## [PROBLEM TO SOLVE]
The expected response is a copy of every line in the entries below that includes the word "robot".

Records drawn from a dataset
■ ■ ■ ■ ■ ■ ■
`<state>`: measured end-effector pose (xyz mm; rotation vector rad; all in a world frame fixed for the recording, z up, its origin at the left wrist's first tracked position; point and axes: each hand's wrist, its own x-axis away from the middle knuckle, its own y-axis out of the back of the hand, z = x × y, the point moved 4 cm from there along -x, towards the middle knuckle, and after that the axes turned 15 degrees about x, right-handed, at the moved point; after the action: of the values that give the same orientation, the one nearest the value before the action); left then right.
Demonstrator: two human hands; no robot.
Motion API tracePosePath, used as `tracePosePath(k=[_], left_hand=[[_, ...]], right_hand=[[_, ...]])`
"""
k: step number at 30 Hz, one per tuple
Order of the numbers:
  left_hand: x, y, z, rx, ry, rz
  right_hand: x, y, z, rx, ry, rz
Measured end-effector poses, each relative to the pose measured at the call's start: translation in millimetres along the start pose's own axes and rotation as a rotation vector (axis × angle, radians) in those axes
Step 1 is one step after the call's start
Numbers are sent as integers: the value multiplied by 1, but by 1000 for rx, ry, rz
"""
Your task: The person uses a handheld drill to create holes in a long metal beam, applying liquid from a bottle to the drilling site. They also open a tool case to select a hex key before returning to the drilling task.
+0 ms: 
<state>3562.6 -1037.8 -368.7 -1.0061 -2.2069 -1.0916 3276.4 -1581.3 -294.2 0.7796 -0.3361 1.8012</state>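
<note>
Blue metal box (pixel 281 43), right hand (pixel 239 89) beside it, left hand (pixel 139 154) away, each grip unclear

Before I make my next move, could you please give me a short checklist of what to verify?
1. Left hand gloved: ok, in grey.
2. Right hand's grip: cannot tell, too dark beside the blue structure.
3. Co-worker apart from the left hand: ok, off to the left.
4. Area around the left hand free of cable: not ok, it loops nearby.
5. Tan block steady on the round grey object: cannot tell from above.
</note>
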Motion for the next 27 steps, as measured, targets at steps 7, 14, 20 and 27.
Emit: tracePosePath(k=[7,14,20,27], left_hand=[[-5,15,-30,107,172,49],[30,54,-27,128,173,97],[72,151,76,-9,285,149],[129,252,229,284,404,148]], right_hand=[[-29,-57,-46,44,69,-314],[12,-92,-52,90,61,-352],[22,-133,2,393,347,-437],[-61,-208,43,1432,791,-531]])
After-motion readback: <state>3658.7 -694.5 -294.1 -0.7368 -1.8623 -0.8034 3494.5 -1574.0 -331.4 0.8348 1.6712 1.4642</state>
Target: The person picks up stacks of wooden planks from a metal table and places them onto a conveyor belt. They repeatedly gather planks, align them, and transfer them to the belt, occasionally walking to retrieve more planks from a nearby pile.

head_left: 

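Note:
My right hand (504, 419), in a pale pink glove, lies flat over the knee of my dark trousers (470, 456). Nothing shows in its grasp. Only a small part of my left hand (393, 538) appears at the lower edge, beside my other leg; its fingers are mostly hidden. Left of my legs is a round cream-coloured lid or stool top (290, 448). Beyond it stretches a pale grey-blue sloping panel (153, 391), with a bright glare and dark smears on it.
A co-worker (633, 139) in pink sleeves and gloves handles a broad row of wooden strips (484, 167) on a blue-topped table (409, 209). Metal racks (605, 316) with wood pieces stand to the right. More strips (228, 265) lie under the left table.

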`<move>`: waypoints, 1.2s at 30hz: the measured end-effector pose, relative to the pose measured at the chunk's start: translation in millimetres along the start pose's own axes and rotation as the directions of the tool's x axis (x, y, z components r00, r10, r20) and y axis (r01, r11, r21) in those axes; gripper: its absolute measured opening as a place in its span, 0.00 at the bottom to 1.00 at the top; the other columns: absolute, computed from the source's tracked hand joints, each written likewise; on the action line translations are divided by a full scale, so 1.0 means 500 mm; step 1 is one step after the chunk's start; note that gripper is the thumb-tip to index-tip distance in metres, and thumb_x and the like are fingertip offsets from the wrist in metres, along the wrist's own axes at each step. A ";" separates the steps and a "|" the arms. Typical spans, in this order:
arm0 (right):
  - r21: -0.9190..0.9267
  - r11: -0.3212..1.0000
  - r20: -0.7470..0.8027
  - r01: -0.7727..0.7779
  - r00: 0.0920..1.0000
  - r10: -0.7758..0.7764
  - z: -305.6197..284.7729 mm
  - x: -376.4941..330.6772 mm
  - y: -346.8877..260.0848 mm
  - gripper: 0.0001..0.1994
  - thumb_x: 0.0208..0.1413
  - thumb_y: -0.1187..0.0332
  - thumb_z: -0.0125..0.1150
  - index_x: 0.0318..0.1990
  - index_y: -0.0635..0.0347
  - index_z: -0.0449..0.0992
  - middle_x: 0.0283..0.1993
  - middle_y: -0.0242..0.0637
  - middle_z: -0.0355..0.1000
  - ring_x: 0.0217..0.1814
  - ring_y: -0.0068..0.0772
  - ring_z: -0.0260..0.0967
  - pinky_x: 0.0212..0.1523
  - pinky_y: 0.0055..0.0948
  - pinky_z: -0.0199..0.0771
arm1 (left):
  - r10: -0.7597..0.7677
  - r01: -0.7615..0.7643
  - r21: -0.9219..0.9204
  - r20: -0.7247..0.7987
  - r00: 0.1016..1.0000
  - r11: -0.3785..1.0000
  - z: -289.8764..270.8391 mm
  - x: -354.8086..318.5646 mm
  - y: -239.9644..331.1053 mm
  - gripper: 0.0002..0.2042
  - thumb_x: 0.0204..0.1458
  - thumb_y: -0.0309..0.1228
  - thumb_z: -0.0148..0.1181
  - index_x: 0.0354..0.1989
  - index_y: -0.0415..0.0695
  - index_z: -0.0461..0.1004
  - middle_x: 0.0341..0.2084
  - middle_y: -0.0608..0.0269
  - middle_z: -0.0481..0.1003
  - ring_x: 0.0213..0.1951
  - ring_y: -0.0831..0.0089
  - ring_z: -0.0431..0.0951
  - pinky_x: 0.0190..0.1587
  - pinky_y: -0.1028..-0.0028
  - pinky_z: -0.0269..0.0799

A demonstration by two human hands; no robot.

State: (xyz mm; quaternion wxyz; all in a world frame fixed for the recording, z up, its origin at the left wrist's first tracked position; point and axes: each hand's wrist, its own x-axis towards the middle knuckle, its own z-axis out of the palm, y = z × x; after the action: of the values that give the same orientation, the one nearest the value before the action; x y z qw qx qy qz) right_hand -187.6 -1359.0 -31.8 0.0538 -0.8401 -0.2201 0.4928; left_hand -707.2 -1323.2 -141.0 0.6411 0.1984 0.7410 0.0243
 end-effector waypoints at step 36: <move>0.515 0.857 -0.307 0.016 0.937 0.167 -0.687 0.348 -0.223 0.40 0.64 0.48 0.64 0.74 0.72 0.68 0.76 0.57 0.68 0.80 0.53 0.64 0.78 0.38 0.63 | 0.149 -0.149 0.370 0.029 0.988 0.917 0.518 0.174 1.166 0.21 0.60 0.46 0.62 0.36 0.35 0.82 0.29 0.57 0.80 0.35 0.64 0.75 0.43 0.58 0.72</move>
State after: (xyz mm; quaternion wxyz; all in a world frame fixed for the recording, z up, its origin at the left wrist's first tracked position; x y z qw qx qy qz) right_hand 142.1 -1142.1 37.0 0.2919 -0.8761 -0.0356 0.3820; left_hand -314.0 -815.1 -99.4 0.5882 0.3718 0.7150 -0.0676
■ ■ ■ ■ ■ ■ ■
## [RESPONSE TO THE TASK]
Demonstrator: two human hands; no robot.
A demonstration by two human hands; no robot.

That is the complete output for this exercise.